◆ PROBLEM TO WORK ON
Print, word for word, every line from the beginning of the listing up to and including the line with "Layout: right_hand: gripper". Pictures are to be excluded.

□ □ □ □ □

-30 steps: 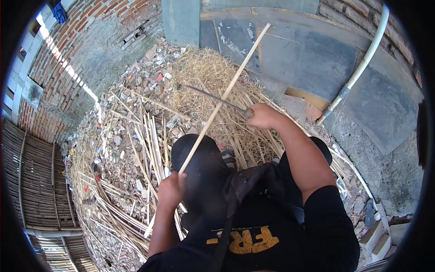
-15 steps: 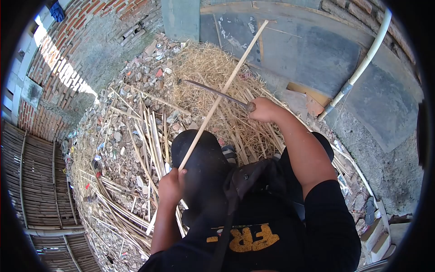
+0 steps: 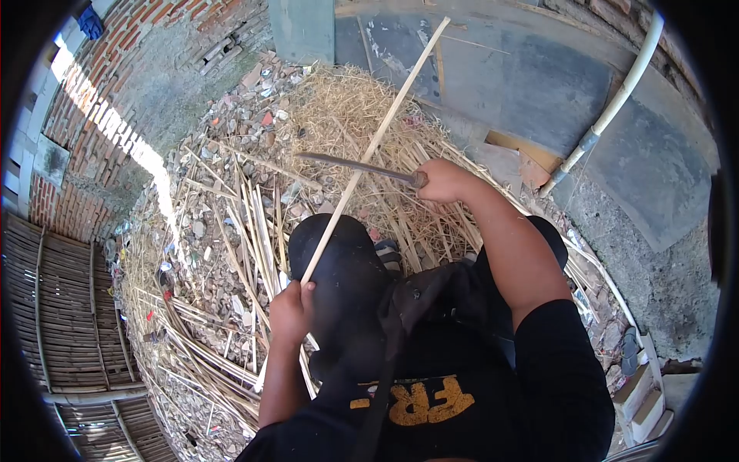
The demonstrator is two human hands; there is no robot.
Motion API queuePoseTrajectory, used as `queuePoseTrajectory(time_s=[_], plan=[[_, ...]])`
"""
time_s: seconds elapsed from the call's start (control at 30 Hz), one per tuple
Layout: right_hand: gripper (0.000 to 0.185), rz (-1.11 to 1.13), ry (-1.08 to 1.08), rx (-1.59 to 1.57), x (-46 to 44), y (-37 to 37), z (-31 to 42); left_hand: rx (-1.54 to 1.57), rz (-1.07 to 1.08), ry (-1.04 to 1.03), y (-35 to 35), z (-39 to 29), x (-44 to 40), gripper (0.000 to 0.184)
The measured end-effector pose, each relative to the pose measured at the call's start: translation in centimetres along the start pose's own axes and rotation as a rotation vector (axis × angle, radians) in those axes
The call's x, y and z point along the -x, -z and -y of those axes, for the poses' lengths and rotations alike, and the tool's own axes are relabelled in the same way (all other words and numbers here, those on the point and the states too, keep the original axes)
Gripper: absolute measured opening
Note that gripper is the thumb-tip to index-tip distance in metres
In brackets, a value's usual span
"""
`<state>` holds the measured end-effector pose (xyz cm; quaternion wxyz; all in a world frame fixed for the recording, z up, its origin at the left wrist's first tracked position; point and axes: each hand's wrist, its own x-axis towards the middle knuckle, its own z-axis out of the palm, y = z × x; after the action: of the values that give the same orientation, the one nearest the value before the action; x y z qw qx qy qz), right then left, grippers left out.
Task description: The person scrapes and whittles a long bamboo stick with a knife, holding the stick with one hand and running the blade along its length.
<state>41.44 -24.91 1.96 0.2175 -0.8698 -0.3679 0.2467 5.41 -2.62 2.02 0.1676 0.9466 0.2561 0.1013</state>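
Note:
My left hand [image 3: 289,314] is closed around the lower end of a long, pale bamboo strip [image 3: 385,127], which slants up and away to the right. The handle of a machete [image 3: 354,164] is gripped in my right hand [image 3: 445,183]. Its dark, narrow blade points left and crosses the strip around the middle; whether the edge touches the wood I cannot tell. Below the crossing are my dark-clad knee [image 3: 335,254] and a striped sandal or shoe [image 3: 389,256], partly hidden.
Thin shavings [image 3: 339,108] heap up ahead on the rubble. Several split bamboo strips [image 3: 254,223] lie to the left. A brick wall [image 3: 115,100] and a woven bamboo panel [image 3: 65,300] stand left; grey boards [image 3: 523,92] and a white pipe [image 3: 616,112] are at right.
The machete blade has turned to lie flatter and crosses the strip slightly lower. My right hand has shifted slightly left and up. My left hand still holds the strip.

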Motion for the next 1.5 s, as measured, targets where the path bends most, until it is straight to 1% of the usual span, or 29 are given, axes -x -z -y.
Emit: queuePoseTrajectory(time_s=[0.03,0.13,0.17,0.23,0.33,0.37,0.47,0.53,0.6,0.63,0.73,0.8,0.9,1.0,1.1,1.2,1.23,1.33,1.4,1.5], plan=[[0.031,-0.016,-0.030,-0.064,-0.2,0.1,-0.6,-0.009,-0.011,-0.002,-0.1,0.0,0.0,0.040],[0.031,-0.083,-0.030,-0.070,0.0,-0.5,-0.2,-0.032,-0.012,-0.001,0.0,0.0,0.0,0.040],[0.031,-0.065,-0.017,-0.051,0.4,-0.5,-0.1,-0.031,0.000,0.008,0.1,-0.2,0.0,0.039],[0.031,-0.025,0.008,-0.018,2.7,0.4,2.8,-0.049,0.017,0.013,0.2,-0.7,0.1,0.039],[0.025,0.010,0.101,0.188,3.3,-1.2,4.4,-0.089,0.021,-0.001,0.3,-1.3,-0.1,0.040],[0.023,0.077,0.090,0.210,3.5,-1.1,5.0,-0.092,0.022,-0.003,0.3,-1.3,-0.1,0.040],[0.023,0.008,0.133,0.121,1.2,-1.3,2.1,-0.070,0.010,0.003,0.0,-0.8,0.0,0.040],[0.026,-0.003,0.000,-0.026,1.0,-0.4,0.9,-0.071,0.014,-0.001,0.1,-0.5,-0.1,0.039],[0.030,-0.029,-0.102,-0.095,-0.9,0.3,-1.4,-0.073,-0.004,0.031,0.2,-0.7,0.0,0.039],[0.032,-0.071,-0.087,-0.076,-1.0,0.9,-1.3,-0.067,0.051,0.086,0.8,-1.1,-0.1,0.040],[0.037,-0.156,-0.069,-0.063,0.2,0.1,0.0,-0.019,0.025,0.017,0.6,-0.7,-0.1,0.041],[0.041,-0.169,-0.087,-0.059,1.4,0.1,1.2,0.023,0.039,0.041,0.7,-1.2,0.0,0.042],[0.044,-0.109,-0.019,0.065,2.5,-0.1,1.9,0.032,0.059,0.045,0.8,-1.6,-0.1,0.043],[0.044,-0.033,0.029,0.039,3.2,0.3,2.3,0.070,0.083,0.047,1.4,-1.3,-0.2,0.045],[0.044,-0.136,0.183,0.007,4.0,0.8,2.0,0.126,0.103,0.042,2.1,-0.9,-0.3,0.047],[0.035,-0.065,0.065,0.039,5.3,2.9,3.8,0.150,0.141,0.067,3.0,-0.6,-0.6,0.049],[0.031,-0.116,0.058,-0.014,5.4,2.7,3.2,0.171,0.143,0.079,3.0,-0.5,-0.7,0.049],[0.029,-0.279,0.133,0.070,5.5,3.0,2.6,0.202,0.149,0.083,2.7,0.0,-1.3,0.050],[0.025,-0.280,0.126,0.131,5.6,3.3,2.8,0.187,0.159,0.048,2.2,0.3,-1.6,0.051],[0.022,-0.248,0.133,0.132,5.7,3.2,3.0,0.244,0.254,0.049,2.7,1.1,-2.2,0.051]])
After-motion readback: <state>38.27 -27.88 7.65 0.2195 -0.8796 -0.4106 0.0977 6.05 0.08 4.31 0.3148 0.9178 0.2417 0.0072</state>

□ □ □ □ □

◆ ANSWER BELOW
-30 steps: 
-15 steps: 
+0 steps: 
The demonstrator is two human hands; there is no robot.
Motion API queuePoseTrajectory, used as `queuePoseTrajectory(time_s=[_], plan=[[_, ...]])`
"""
time_s: seconds elapsed from the call's start (control at 30 Hz), one per tuple
Layout: right_hand: gripper (0.000 to 0.185), rz (-1.11 to 1.13), ry (-1.08 to 1.08), rx (-1.59 to 1.57), x (-46 to 44), y (-37 to 37), z (-31 to 42); left_hand: rx (-1.54 to 1.57), rz (-1.07 to 1.08), ry (-1.04 to 1.03), y (-35 to 35), z (-39 to 29), x (-44 to 40), gripper (0.000 to 0.184)

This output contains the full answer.